We DO have goats, rabbitts, and chickens all in the same barn. (and cats). We let the cats do whatever they want. The chickens have a coop, but they free range during the day and go home naturally at night. They go through the goat pen at their liesure. Since we made this move about 6 months ago, you won't believe the increase in Egg production! It is unbelievebale - we pay less money in chicken feed and get more eggs!

The rabbitts are in hutches. The goats don't seem to mind the chickens at all, and the chickens are always there to get the grain that spills over...

We are talking only 8 chickens and 10 goats, but it has worked out well. But, I need to say, these are boer goats, not milk goats. If I was milking for human consumption, I probably would not do it in the same are, just my preferrence I suppose....


----------



## smwon (Aug 16, 2006)

Thanks for your input Wannabee... :happy:


----------



## Laura Workman (May 10, 2002)

One thing that is going to be tricky is controlling ammonia and dust. The ammonia will come when the bedding gets too wet. The dust, lots of it, will come when the bedding is too dry. Throw chicken scratch on the bedding, and if it's too dry, pour water on it. Properly moistened and stirred up, and with enough carbon added, it will compost beautifully and provide a healthy environment, but it is a tricky thing to balance.


----------



## jen74145 (Oct 31, 2006)

I had a couple Nigie doelings in with a few hens and rabbits (in hutches)... had to let the hens eat what they wanted then pck up the feed bowls or the goats would pig out and bloat. Then too we had an evil hen who liked to peck little goats in the eye and go after them.  She was gone before morning, nasty tempered thing. 

Just keep it dry, and sheter your chicken waterers; little goats like to play on top of them and knock them over, just to spite you.


----------



## HazyDay (Feb 20, 2007)

I heard that Chicken or Rabbit marune can cause a diease! Not sure if it's true.Thats why our Hens are kept far away from the goats. And like wise!


----------



## smwon (Aug 16, 2006)

jen74145 said:


> I had a couple Nigie doelings in with a few hens and rabbits (in hutches)... had to let the hens eat what they wanted then pck up the feed bowls or the goats would pig out and bloat. Then too we had an evil hen who liked to peck little goats in the eye and go after them.  She was gone before morning, nasty tempered thing.
> 
> Just keep it dry, and sheter your chicken waterers; little goats like to play on top of them and knock them over, just to spite you.
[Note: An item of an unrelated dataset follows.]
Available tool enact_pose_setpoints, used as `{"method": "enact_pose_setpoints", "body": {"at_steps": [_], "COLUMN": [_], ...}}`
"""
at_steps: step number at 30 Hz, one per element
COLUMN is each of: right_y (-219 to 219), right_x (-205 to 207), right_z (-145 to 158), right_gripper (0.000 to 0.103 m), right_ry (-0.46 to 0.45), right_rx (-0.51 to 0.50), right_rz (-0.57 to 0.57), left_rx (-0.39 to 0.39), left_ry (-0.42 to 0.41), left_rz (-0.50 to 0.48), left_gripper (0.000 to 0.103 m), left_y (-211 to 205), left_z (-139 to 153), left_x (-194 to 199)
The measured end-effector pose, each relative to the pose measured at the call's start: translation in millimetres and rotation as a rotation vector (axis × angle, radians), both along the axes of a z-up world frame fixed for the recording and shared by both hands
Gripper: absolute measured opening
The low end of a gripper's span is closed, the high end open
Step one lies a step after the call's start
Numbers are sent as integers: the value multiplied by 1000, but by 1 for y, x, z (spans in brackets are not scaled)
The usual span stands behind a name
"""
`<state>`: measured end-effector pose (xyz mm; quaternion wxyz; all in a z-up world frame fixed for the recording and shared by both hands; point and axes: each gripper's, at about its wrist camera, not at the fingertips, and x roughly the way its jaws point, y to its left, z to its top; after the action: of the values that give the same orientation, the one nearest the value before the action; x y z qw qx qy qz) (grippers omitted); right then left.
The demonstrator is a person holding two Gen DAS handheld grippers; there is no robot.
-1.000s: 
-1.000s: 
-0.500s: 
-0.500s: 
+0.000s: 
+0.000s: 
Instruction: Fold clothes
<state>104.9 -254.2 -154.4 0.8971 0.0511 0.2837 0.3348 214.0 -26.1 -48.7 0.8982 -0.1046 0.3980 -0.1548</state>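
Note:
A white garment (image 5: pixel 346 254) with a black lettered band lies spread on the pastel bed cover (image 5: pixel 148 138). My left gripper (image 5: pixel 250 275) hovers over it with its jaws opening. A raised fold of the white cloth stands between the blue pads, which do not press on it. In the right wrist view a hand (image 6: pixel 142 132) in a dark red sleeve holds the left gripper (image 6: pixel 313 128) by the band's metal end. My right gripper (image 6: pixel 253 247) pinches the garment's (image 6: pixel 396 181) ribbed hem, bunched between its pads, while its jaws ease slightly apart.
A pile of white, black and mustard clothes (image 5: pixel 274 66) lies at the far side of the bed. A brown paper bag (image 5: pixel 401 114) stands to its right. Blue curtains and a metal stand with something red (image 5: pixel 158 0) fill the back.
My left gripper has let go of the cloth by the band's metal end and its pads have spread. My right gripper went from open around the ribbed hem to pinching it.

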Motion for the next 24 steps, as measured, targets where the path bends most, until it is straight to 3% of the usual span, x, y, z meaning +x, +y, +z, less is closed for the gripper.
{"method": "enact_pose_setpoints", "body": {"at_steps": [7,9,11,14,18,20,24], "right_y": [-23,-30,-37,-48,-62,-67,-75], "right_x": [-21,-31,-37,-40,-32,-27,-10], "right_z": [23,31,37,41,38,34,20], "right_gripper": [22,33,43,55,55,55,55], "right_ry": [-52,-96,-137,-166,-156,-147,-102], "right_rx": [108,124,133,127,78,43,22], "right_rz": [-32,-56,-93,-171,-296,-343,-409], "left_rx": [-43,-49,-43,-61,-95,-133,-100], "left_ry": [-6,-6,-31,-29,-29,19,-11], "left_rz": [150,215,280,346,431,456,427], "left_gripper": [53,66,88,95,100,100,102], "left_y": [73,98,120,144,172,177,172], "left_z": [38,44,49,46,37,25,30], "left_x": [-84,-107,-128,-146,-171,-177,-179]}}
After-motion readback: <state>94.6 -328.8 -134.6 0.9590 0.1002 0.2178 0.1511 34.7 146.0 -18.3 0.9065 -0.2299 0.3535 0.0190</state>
Oh... well I want the chickens in their own pen, but with access to the other pens and yard. The goats won't be able to get in and eat the chicken or rabbit feed. 

Ya, that hen would go in the stew pot very quickly for sure.



HazyDay said:


> I heard that Chicken or Rabbit marune can cause a diease! Not sure if it's true.Thats why our Hens are kept far away from the goats. And like wise!


That may be so if proper hygiene and practices are not used. But mostly I don't think I need to worry about it.


----------



## smwon (Aug 16, 2006)

Laura Jensen said:


> One thing that is going to be tricky is controlling ammonia and dust. The ammonia will come when the bedding gets too wet. The dust, lots of it, will come when the bedding is too dry. Throw chicken scratch on the bedding, and if it's too dry, pour water on it. Properly moistened and stirred up, and with enough carbon added, it will compost beautifully and provide a healthy environment, but it is a tricky thing to balance.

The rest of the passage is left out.